Хорошо и не страшно в лесу.
Легкий крест одиноких прогулок
Я покорно опять понесу.
И опять к равнодушной отчизне
Дикой уткой взовьется упрек:
Я участвую в сумрачной жизни
И невинен, что я одинок!
Выстрел грянул. Над озером сонным
Крылья уток теперь тяжелы,
И двойным бытием отраженным
Одурманены сосен стволы.
Небо тусклое с отсветом странным –
Мировая туманная боль –
О позволь мне быть также туманным
И тебя не любить мне позволь!
(Осип Мандельштам, 1911)
Не, не позволит. Никакой туманности, если только она не Андромеды.

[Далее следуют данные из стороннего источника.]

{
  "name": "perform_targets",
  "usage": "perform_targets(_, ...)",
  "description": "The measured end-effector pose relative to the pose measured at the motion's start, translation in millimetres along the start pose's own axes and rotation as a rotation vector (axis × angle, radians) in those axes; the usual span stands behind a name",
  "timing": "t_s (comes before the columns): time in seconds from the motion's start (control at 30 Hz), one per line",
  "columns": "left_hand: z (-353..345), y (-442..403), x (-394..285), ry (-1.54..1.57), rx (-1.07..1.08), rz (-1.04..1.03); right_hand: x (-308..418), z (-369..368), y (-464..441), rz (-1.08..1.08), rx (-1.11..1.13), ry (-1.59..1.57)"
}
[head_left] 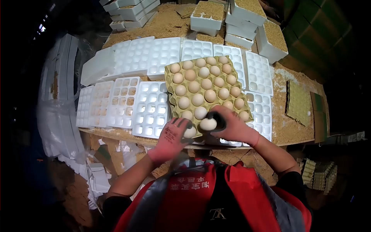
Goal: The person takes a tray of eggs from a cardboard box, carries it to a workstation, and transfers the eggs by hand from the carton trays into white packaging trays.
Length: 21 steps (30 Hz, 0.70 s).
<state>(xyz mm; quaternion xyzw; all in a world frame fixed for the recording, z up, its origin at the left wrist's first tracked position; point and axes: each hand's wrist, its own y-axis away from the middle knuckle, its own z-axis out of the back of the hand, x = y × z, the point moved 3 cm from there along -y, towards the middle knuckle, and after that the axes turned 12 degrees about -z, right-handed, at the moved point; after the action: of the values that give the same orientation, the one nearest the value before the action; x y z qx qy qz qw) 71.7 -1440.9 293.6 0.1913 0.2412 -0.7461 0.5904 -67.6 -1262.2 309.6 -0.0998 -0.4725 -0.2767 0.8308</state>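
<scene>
A yellowish pulp tray (247, 99) full of pale and light brown eggs lies slightly turned on top of white foam trays. My right hand (233, 125), in a red glove with dark fingertips, grips a whitish egg (208, 124) at the tray's near edge. Beside it my left hand (172, 138), gloved the same way, has its fingers curled round another pale egg (189, 132) at the tray's near left corner. White foam trays with empty cups (151, 109) stand to the left, and more (259, 73) to the right.
Foam boxes filled with sawdust-like material (208, 11) are stacked at the back. An empty pulp tray (297, 101) with a small white object lies at the right. Plastic-wrapped white foam pieces (58, 100) stand at the far left. Stacked pulp trays (319, 174) are low at the right.
</scene>
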Motion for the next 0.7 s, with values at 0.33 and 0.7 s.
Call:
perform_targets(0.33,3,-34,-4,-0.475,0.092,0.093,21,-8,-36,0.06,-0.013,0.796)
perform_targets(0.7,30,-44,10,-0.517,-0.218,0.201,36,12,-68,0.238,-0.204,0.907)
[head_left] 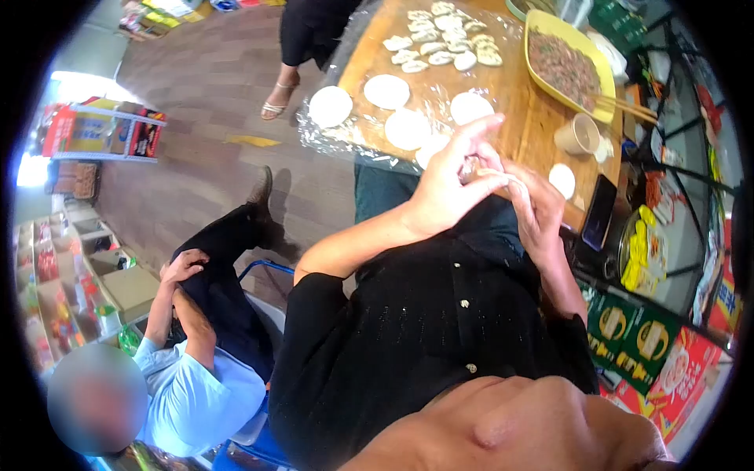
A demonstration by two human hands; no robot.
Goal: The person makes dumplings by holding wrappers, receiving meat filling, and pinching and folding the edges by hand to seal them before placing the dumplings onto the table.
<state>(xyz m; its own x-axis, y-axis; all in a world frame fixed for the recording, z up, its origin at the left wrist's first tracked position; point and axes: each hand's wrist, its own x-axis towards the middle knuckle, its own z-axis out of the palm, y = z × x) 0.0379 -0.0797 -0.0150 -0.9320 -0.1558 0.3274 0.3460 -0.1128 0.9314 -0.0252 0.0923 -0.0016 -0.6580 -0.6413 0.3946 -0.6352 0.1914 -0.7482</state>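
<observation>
dumpling (470, 168), head view: held up between the two hands, over the near edge of the table (514, 102); mostly covered by fingers, so its shape cannot be told.

left hand (449, 179): palm half turned up, index finger stretched out, thumb pressed in against the dumpling. right hand (540, 206): fingers curled, tips meeting the left thumb and pinching at the dumpling's edge. the hands touch each other there.

just ahead and left of the hands: round wrappers (408, 129), five laid flat, the nearest partly behind the left hand. clear plastic film (314, 141) spreads at that end of the table. farther ahead: a cluster of folded dumplings (450, 35).

ahead and right: yellow bowl (542, 82) with minced filling (561, 64), chopsticks (628, 108) sloping out over its rim. nearer the right hand: paper cup (577, 135), upright; a small pale disc (561, 180) just beside that hand; phone (599, 212) farther right.

well left of the hands and behind: a seated person in a light blue shirt (200, 396), hand on knee.
</observation>
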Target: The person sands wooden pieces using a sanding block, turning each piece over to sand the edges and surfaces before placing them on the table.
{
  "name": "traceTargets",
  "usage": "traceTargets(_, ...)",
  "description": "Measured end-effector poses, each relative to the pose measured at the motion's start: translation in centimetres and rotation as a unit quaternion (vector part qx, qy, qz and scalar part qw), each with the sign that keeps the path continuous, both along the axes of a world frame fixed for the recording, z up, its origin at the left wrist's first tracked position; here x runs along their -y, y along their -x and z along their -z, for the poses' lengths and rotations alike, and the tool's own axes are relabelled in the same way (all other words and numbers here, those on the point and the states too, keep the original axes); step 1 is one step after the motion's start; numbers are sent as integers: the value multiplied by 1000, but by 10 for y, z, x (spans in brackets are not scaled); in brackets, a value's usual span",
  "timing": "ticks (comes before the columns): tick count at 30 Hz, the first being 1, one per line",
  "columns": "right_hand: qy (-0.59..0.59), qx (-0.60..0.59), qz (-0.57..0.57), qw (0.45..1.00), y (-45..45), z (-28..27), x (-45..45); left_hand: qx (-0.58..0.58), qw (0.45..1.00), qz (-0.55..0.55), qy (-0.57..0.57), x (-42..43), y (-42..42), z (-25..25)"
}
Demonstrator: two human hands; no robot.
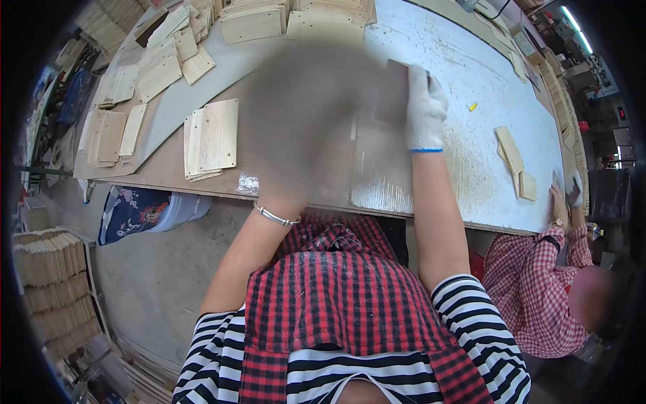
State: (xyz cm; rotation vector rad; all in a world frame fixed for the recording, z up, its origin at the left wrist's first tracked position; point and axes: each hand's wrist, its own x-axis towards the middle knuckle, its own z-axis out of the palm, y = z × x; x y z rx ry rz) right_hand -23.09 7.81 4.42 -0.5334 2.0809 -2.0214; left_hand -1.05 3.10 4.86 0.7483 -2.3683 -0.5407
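Observation:
My right hand (426, 108), in a white knit glove with a blue cuff, is closed on the edge of a dark brown flat block (397, 87) above the worktable. My left hand (286, 192) reaches over the table to the left, a silver bangle at its wrist. A grey blur covers its fingers and whatever lies under them. Just left of that blur lies a small fanned stack of thin pale wooden boards (214, 138) with holes near their corners.
More wooden boards (161, 74) lie in piles at the table's far left and back (252, 27). Narrow wood pieces (511, 158) and a yellow bit (473, 106) lie to the right. A co-worker in a checked sleeve (538, 283) works there. Stacked wood (57, 289) stands on the floor, lower left.

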Motion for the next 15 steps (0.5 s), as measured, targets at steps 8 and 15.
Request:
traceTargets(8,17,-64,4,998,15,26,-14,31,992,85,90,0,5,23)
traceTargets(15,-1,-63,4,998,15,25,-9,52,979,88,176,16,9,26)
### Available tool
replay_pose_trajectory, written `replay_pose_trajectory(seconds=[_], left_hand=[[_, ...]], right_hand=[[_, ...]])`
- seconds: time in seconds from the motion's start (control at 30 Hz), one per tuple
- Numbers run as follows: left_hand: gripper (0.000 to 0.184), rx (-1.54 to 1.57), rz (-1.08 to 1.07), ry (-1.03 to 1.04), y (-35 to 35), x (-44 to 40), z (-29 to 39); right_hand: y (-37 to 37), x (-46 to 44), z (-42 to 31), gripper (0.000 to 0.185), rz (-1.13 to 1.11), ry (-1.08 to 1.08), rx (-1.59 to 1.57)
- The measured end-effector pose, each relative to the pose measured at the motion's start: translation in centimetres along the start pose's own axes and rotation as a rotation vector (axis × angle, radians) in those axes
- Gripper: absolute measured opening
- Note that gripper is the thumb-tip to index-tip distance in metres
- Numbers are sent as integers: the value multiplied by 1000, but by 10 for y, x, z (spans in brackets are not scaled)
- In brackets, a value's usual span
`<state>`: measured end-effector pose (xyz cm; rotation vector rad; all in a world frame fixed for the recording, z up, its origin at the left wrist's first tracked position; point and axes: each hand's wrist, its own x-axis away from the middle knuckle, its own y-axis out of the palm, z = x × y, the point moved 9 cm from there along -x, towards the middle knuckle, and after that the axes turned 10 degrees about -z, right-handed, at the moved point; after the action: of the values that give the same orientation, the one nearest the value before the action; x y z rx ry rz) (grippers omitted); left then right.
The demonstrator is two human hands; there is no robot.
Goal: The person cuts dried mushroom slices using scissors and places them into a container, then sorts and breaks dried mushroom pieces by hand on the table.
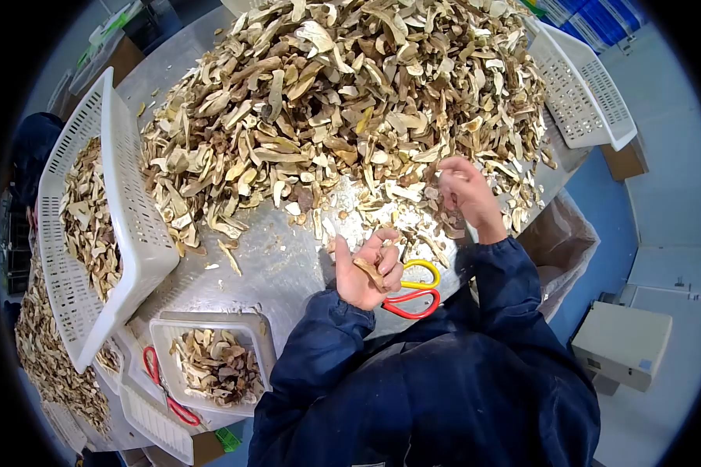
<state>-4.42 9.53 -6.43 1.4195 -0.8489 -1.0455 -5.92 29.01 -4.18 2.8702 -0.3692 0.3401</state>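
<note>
Dried sliced pieces, which look like mushroom, form a large pile on the metal table. My left hand is palm up near the table's front edge, its fingers curled around a brown slice. My right hand is over the pile's near right edge, fingers bent and slightly blurred; whether a piece is between them cannot be made out. Scissors with one yellow and one red handle lie beside my left hand, their blades hidden.
A white perforated basket with slices stands at left, another basket at back right. A square tub of slices and red-handled scissors are at front left. A lined bin stands right. Part of a person shows far left.
</note>
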Motion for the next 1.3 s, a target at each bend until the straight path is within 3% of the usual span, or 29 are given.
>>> replay_pose_trajectory(seconds=[0.03, 0.1, 0.17, 0.2, 0.3, 0.33, 0.4, 0.43, 0.5, 0.6, 0.63, 0.73, 0.87, 0.97, 1.0, 1.07, 1.1, 1.13, 1.3], left_hand=[[85, -6, -24, -7, 10, 0, 2], [83, 28, -81, -5, 15, 1, 3], [80, 108, -145, 14, 12, 2, 4], [76, 70, -109, 10, 9, 3, 5], [62, -27, -31, 10, 1, 2, 6], [57, -49, -19, 25, -1, 2, 6], [47, -71, -8, 55, -5, 3, 6], [42, -71, -11, 72, -8, 2, 8], [35, -63, -10, 89, -9, 3, 9], [29, -55, -1, 87, -5, 2, 9], [29, -60, 8, 88, -5, 2, 10], [27, -48, 20, 98, -5, 3, 11], [24, -49, 45, 97, -5, 4, 11], [29, -31, -59, 116, -8, 2, 11], [33, -19, -107, 129, -9, 1, 11], [44, -175, 73, 178, 3, -1, 15], [50, -253, 162, 198, 6, 0, 18], [61, -207, 72, 163, 5, -2, 15], [53, -183, 149, 194, -4, 0, 14]], right_hand=[[7, 0, 1, 16, 10, 72, 263], [40, -4, -11, 17, 14, -168, 805], [69, -3, -17, 21, 43, -225, 1334], [78, -4, -16, 18, 15, -187, 1384], [67, -5, -14, 16, 26, -229, 1229], [53, -7, -9, 15, 11, -182, 709], [4, 2, 7, 18, -22, 52, 146], [6, 2, -2, 13, -106, -77, -270], [-3, 10, -11, 9, 41, -78, -306], [-4, 3, 8, 8, -83, 36, 6], [6, 2, 4, 8, -80, 119, 372], [55, 0, -25, 18, -87, -346, 1201], [71, -2, -14, 27, -180, -290, 1591], [47, -2, -14, 22, -112, -220, 1015], [41, -2, -5, 21, -142, -99, 708], [45, 15, 8, 19, -180, 140, 83], [63, 23, 0, 20, -241, 149, 91], [75, 29, -4, 20, -278, 156, 155], [72, 39, 3, 16, -196, 106, 180]])
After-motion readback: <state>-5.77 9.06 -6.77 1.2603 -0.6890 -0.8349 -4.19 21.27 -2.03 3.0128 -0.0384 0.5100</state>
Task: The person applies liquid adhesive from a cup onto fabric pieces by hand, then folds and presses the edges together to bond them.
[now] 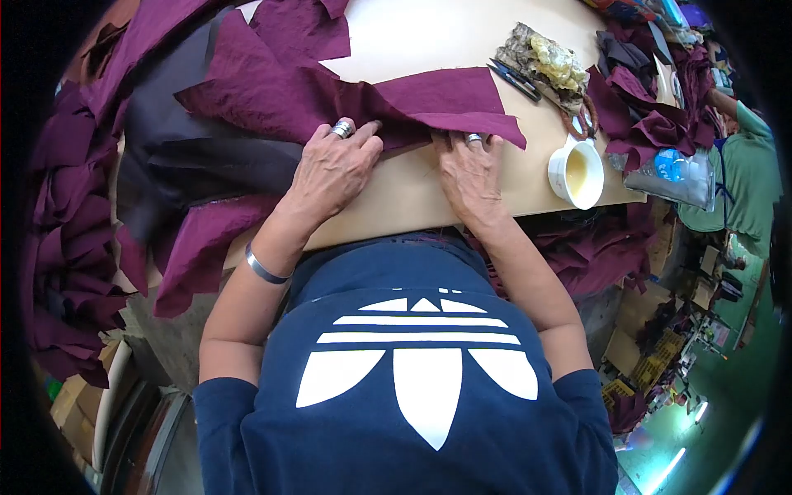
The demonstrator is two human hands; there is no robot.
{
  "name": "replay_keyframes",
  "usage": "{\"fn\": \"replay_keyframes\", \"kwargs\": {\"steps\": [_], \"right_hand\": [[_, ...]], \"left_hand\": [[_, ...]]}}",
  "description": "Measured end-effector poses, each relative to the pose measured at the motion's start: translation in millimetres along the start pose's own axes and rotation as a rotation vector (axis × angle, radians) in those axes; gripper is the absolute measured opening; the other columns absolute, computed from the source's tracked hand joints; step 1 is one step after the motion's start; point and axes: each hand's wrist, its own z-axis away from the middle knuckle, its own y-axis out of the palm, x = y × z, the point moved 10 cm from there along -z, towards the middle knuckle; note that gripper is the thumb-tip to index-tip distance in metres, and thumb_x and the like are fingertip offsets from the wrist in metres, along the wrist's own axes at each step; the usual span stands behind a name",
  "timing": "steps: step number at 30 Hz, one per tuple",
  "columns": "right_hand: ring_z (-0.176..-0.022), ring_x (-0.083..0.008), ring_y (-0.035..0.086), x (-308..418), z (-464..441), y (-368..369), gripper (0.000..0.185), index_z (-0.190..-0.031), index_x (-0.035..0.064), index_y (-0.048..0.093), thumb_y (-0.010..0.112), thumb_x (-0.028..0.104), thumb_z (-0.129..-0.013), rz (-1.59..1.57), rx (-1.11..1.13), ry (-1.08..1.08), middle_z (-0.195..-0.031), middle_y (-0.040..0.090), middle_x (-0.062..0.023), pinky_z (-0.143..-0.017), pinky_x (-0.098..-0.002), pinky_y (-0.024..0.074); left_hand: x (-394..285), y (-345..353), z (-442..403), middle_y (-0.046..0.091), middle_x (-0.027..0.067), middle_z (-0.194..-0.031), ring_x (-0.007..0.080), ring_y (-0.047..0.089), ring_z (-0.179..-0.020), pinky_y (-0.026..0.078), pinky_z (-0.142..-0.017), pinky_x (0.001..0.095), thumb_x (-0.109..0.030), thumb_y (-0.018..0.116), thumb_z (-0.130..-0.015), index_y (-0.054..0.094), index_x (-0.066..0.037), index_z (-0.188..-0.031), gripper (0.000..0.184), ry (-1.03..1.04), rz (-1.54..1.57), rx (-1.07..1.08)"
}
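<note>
A piece of maroon fabric (450,92) lies across the table in front of me, its near edge turned up in a fold. My left hand (340,161), with a wide ring on one finger, has its curled fingers on this near edge. To its right, my right hand (470,169) grips the same edge near the piece's right end. The cloth covers its fingertips. More maroon cloth and a dark fabric (169,124) spread out left of my hands, partly overlapping.
The pale table (396,202) carries a white cup (576,175) with yellowish liquid, pens (516,80) and a crusty yellow lump (549,62) at right. Fabric heaps (70,231) hang at left. A plastic bag (676,177) sits by the right edge; a person in green (726,177) is beyond.
</note>
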Motion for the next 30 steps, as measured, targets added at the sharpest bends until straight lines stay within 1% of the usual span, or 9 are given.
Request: {"fn": "replay_keyframes", "kwargs": {"steps": [2, 5, 8, 12, 15, 21, 24, 27, 30], "right_hand": [[-0.09, -0.0176, 0.057, -0.1, 0.6, 3.9, 0.047, -0.126, 0.0165, 0.051, 0.053, 0.019, -0.079, 0.012, 0.021, -0.034, -0.104, 0.056, -0.0032, -0.085, -0.0459, 0.0344], [-0.094, -0.0173, 0.056, 10.1, 0.7, 0.3, 0.05, -0.13, 0.0224, 0.047, 0.052, 0.018, -0.08, -0.046, -0.023, -0.09, -0.105, 0.055, -0.0031, -0.085, -0.0458, 0.0343], [-0.098, -0.0167, 0.053, 22.1, -0.6, -0.2, 0.05, -0.131, 0.0222, 0.046, 0.05, 0.016, -0.081, -0.129, 0.029, -0.097, -0.103, 0.053, -0.0031, -0.084, -0.0454, 0.0339], [-0.1, -0.0172, 0.051, 35.8, 0.1, -3.7, 0.05, -0.13, 0.0137, 0.046, 0.049, 0.015, -0.081, -0.167, 0.039, -0.116, -0.099, 0.051, -0.0041, -0.085, -0.044, 0.0327], [-0.091, -0.0174, 0.052, 43.7, -0.9, -12.1, 0.051, -0.13, 0.0136, 0.046, 0.049, 0.013, -0.08, -0.167, -0.045, -0.127, -0.094, 0.049, -0.0038, -0.081, -0.0416, 0.0345], [-0.09, -0.0177, 0.051, 55.0, 0.6, -18.4, 0.05, -0.13, 0.0137, 0.046, 0.048, 0.013, -0.08, -0.26, -0.09, -0.223, -0.093, 0.049, -0.0037, -0.082, -0.0408, 0.0339], [-0.096, -0.018, 0.052, 54.3, -5.5, -18.1, 0.043, -0.124, 0.0115, 0.051, 0.048, 0.015, -0.081, -0.307, -0.027, -0.185, -0.096, 0.052, -0.0041, -0.085, -0.0425, 0.0341], [-0.094, -0.0188, 0.053, 58.5, -4.8, -19.9, 0.042, -0.123, 0.015, 0.053, 0.048, 0.015, -0.081, -0.394, -0.034, -0.222, -0.095, 0.052, -0.0036, -0.083, -0.0425, 0.0359], [-0.094, -0.0191, 0.052, 50.4, -4.0, -18.0, 0.041, -0.12, 0.0187, 0.056, 0.049, 0.013, -0.08, -0.374, -0.068, -0.209, -0.093, 0.052, -0.0032, -0.081, -0.0423, 0.0372]], "left_hand": [[1.4, 0.8, 1.6, 0.059, 0.0055, -0.117, 0.0211, 0.056, -0.082, 0.039, -0.072, 0.0331, -0.013, 0.056, -0.081, 0.05, -0.006, -0.085, 0.009, 0.004, 0.015, 0.057], [6.6, -1.0, 5.8, 0.059, 0.004, -0.119, 0.0209, 0.056, -0.08, 0.038, -0.073, 0.0327, -0.012, 0.056, -0.081, 0.051, -0.007, -0.084, 0.008, 0.01, 0.06, 0.006], [6.3, -1.5, 6.7, 0.058, 0.005, -0.12, 0.0215, 0.056, -0.081, 0.038, -0.074, 0.0335, -0.011, 0.057, -0.079, 0.051, -0.007, -0.083, 0.009, -0.006, 0.077, 0.064], [6.5, -1.5, 10.6, 0.057, 0.007, -0.122, 0.022, 0.056, -0.083, 0.038, -0.075, 0.0339, -0.011, 0.059, -0.077, 0.051, -0.007, -0.081, 0.01, -0.016, 0.074, 0.074], [4.0, -4.4, 11.8, 0.057, 0.0081, -0.123, 0.0225, 0.056, -0.085, 0.039, -0.075, 0.034, -0.012, 0.06, -0.077, 0.052, -0.007, -0.079, 0.01, -0.016, 0.044, 0.075], [7.8, -0.2, 16.3, 0.056, 0.0086, -0.124, 0.0231, 0.055, -0.088, 0.04, -0.077, 0.034, -0.012, 0.059, -0.078, 0.052, -0.006, -0.078, 0.01, -0.056, 0.063, 0.07], [7.4, 2.5, 17.8, 0.055, 0.0099, -0.124, 0.024, 0.055, -0.089, 0.04, -0.078, 0.0346, -0.012, 0.059, -0.078, 0.052, -0.006, -0.079, 0.01, -0.063, 0.063, 0.07], [7.7, 4.5, 19.5, 0.055, 0.0111, -0.124, 0.0252, 0.055, -0.09, 0.041, -0.079, 0.0357, -0.011, 0.059, -0.077, 0.051, -0.005, -0.079, 0.01, -0.058, 0.075, 0.043], [10.0, 4.3, 20.2, 0.055, 0.0117, -0.124, 0.0262, 0.055, -0.089, 0.042, -0.079, 0.0368, -0.01, 0.06, -0.076, 0.051, -0.005, -0.08, 0.011, -0.06, 0.119, 0.035]]}}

Интересно, как поэт играет возможной болью. Это даже приятно – с грустью осознавать свою никчемность, отвергнутость и гулять в одиночку по этим туманным болотам. Рифмовать себя с подстреленной птицей. Но когда дойдет до дела, выглядеть это будет совсем не так. Как это было у другого классика: «... Да еще и грязна. Она приходит с целым мешком отвратительных инструментов, похожих на докторские. Там у нее лежат необточенные серые каменные молотки для ударов, ржавые крючки для разрыва сердца и еще более безобразные приспособления, о которых не хочется говорить».